Als romantischer Held und Herzensbrecher war Gérard Philipe bis zu seinem frühen Tod mit 36 Jahren über ein Jahrzehnt einer der unvermindert beliebten französischen Filmstars. Philipe (1922 – 1959) wurde als Jurastudent für den Film entdeckt und gelangte als jugendlicher Liebhaber in der Erstverfilmung von „Teufel im Leib“ zu großer Popularität.
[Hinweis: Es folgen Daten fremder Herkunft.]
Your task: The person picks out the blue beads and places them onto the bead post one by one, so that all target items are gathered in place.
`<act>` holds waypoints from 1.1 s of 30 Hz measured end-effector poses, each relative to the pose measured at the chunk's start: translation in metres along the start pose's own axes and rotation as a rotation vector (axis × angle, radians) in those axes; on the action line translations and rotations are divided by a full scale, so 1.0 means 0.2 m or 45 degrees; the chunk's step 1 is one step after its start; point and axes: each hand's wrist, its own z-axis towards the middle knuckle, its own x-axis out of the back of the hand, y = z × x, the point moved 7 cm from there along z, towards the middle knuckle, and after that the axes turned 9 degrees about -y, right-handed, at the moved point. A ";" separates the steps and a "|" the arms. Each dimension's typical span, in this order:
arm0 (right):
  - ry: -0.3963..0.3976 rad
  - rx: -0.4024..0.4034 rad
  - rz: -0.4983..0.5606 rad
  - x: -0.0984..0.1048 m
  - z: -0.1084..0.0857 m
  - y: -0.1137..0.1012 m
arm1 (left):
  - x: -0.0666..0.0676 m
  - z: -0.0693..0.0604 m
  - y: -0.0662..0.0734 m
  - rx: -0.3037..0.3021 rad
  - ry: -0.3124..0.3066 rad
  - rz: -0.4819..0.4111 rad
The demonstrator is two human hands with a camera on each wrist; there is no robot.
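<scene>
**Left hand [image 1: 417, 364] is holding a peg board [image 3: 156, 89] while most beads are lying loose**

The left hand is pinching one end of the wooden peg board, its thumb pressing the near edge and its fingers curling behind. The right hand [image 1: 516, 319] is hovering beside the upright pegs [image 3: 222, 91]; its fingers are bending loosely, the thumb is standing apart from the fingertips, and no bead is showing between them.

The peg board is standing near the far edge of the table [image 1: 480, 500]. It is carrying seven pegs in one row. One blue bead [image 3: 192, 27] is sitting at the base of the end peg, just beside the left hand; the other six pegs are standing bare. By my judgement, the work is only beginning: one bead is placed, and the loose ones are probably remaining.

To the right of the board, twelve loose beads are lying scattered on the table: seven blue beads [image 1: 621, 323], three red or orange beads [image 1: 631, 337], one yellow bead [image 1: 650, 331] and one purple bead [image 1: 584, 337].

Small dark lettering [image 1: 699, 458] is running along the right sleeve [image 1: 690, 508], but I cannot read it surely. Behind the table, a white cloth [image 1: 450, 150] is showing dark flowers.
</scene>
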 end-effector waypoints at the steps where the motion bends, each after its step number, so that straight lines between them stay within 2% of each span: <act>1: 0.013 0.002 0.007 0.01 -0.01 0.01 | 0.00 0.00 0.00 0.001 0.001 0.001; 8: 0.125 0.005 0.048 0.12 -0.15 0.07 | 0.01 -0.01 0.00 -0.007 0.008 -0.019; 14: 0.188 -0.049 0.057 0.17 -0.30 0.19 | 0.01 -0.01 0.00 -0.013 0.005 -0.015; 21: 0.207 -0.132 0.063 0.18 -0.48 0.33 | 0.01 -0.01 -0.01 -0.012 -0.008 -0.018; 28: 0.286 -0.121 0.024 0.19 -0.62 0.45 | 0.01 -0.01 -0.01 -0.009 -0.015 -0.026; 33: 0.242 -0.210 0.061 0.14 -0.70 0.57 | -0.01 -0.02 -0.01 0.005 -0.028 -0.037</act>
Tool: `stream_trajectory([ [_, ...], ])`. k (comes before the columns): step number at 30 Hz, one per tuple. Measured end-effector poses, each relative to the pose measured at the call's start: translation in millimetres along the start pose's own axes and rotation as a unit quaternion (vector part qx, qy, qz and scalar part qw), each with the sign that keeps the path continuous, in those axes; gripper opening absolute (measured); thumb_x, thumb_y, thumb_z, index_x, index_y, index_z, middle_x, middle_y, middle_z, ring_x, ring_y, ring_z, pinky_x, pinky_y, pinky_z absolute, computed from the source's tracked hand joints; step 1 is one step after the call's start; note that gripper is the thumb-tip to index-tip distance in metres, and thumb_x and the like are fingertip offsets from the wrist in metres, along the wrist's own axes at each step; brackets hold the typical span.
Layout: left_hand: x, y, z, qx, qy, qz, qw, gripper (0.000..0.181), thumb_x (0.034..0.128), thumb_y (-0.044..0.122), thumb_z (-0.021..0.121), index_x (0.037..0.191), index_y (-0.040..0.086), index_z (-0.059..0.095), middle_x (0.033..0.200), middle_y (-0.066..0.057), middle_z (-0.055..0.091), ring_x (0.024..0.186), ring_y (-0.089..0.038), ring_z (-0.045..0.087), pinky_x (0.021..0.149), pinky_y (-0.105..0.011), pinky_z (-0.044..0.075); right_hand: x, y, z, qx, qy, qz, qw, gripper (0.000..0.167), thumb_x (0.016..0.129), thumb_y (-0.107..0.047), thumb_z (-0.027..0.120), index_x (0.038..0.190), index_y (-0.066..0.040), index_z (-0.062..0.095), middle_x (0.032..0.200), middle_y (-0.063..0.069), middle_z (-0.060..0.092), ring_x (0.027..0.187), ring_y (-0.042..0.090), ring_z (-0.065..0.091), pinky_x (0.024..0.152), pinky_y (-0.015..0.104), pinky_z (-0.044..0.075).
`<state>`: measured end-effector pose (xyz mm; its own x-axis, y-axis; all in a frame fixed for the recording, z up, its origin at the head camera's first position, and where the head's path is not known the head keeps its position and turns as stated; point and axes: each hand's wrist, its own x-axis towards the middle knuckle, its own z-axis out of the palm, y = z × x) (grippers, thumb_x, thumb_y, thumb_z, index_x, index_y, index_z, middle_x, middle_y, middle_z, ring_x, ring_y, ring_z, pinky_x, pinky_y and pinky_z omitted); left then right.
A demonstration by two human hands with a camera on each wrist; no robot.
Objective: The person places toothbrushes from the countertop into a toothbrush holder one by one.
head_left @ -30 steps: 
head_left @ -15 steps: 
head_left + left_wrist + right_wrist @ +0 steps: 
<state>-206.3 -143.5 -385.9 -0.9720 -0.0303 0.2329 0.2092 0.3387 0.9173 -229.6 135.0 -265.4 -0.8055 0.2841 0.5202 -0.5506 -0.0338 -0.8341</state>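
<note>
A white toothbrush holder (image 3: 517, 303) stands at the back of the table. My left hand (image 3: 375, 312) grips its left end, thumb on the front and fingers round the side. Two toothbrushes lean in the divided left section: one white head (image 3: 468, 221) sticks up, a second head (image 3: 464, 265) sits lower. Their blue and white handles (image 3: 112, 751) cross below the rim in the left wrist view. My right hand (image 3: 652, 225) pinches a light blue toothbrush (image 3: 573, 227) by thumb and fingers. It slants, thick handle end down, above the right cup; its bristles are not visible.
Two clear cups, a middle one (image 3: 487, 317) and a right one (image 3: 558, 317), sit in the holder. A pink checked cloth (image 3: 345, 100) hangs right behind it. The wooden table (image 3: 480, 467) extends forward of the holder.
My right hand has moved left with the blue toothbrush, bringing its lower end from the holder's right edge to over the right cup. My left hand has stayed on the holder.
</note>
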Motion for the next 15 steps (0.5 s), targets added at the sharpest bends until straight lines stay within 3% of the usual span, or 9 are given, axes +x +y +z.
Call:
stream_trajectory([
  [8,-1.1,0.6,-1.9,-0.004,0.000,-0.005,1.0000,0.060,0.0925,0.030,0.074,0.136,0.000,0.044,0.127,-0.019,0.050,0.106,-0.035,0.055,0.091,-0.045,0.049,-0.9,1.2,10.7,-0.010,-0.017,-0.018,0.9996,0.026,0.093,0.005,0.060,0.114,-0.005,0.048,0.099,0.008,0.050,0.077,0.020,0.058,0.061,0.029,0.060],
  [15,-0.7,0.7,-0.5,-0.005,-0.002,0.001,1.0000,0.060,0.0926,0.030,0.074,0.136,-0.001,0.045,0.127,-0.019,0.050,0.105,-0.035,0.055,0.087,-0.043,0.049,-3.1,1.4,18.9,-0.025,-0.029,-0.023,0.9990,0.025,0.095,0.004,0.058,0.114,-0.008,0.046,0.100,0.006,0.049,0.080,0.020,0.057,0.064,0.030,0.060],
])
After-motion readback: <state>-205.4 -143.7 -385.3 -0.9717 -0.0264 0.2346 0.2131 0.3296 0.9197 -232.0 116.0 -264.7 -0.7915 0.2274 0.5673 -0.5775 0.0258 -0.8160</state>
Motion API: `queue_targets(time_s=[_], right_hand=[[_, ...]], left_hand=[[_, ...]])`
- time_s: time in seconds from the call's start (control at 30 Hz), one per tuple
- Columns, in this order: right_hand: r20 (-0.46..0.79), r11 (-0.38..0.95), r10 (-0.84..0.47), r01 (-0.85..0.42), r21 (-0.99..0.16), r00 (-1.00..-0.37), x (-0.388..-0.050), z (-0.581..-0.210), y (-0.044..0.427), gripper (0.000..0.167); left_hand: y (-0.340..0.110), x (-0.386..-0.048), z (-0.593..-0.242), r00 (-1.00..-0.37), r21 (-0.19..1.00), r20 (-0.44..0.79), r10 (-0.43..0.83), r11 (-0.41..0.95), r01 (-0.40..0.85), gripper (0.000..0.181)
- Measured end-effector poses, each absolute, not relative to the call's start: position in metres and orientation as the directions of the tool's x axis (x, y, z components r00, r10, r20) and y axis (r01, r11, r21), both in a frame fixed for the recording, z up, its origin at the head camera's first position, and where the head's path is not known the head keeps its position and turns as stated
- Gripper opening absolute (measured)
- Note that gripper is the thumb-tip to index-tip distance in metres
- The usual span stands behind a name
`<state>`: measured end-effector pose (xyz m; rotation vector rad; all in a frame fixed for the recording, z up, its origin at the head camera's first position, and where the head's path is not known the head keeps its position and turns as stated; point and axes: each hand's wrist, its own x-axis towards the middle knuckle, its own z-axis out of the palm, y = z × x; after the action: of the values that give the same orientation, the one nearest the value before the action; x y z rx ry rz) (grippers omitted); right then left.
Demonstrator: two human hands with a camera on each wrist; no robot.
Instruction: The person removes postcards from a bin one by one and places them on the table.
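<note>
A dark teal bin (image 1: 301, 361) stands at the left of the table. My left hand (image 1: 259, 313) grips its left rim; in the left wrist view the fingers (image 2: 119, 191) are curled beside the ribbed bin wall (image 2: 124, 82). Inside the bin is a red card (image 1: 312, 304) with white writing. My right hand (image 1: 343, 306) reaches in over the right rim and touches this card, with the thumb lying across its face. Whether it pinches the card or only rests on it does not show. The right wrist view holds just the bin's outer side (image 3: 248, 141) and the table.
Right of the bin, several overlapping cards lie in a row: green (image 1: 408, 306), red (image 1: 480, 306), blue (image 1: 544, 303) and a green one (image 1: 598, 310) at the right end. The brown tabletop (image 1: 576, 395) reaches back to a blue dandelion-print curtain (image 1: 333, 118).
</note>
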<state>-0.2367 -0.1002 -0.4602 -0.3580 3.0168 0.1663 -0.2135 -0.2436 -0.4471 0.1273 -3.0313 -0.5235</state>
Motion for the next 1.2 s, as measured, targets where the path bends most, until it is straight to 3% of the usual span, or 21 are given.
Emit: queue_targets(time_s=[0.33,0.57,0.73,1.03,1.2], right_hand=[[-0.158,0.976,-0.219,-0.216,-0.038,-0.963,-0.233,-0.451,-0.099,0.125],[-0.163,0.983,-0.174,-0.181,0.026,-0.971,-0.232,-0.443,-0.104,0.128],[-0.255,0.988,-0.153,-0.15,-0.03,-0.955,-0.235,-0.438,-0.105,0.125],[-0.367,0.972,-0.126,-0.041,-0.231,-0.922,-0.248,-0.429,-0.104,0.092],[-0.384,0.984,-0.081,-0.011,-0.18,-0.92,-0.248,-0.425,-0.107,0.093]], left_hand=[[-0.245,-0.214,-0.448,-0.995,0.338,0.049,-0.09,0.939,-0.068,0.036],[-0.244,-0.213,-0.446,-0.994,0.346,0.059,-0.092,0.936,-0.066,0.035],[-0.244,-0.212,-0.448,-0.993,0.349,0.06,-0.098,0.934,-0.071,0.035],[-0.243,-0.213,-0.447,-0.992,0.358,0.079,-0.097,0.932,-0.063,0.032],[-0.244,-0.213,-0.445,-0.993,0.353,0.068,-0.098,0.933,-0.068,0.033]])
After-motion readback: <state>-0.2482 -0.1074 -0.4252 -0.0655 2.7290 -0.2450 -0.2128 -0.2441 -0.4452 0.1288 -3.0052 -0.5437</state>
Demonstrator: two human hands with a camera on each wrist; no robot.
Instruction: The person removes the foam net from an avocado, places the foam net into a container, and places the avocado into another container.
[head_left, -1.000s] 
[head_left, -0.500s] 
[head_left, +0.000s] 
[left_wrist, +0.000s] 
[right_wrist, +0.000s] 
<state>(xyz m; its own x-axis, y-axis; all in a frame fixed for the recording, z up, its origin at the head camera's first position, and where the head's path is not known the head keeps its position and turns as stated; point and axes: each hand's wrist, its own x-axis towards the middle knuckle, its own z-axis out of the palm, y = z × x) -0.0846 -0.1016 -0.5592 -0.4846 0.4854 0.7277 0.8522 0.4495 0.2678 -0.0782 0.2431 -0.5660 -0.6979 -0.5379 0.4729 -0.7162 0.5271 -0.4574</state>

Philipe war dabei mehr als ein schönes Gesicht, sondern erwies sich schnell als Charakterdarsteller von Format, der den Dostojewkijschen Fürsten Myschkin in „Der Idiot“, den gelangweilten Grafen in Max Ophüls‘ „Der Reigen“, den Flüchtling in dem Film noir „Ein hübscher kleiner Strand“ oder den Hauslehrer in „Rot und Schwarz“ gleichermaßen makellos bewältigte. Erfolg hatte er als tolldreister, in Gina Lollobrigida verliebter Mantel-und-Degen-Schwinger in „Fanfan, der Husar“, an dem in der Folgezeit Stars wie Jean Marais oder Jean-Paul Belmondo in entsprechenden Rollen gemessen wurden. Philipes Filmografie umfasst beinahe alles, was das französische Kino von 1945 – 1959 ausmachte, ob psychologisches Drama oder Historienfilm, Abenteuerepen wie „Till Eulenspiegel“ (eine der Co-Produktionen mit der DDR, bei der er mit Joris Ivens Regie führte) oder Modernisierungen klassischer Romane wie die Erstverfilmung von „Gefährliche Liebschaften“, in dem er im Maßanzug an der Seite von Jeanne Moreau den Verführer Valmont (John Malkovich in der Frears-Adaption) spielte. Philipe, der für das berühmte linksgerichtete Théatre National Populaire spielte und damit bis in die Sowjetunion tourte, war Vorsitzender französischen Schauspielergewerkschaft.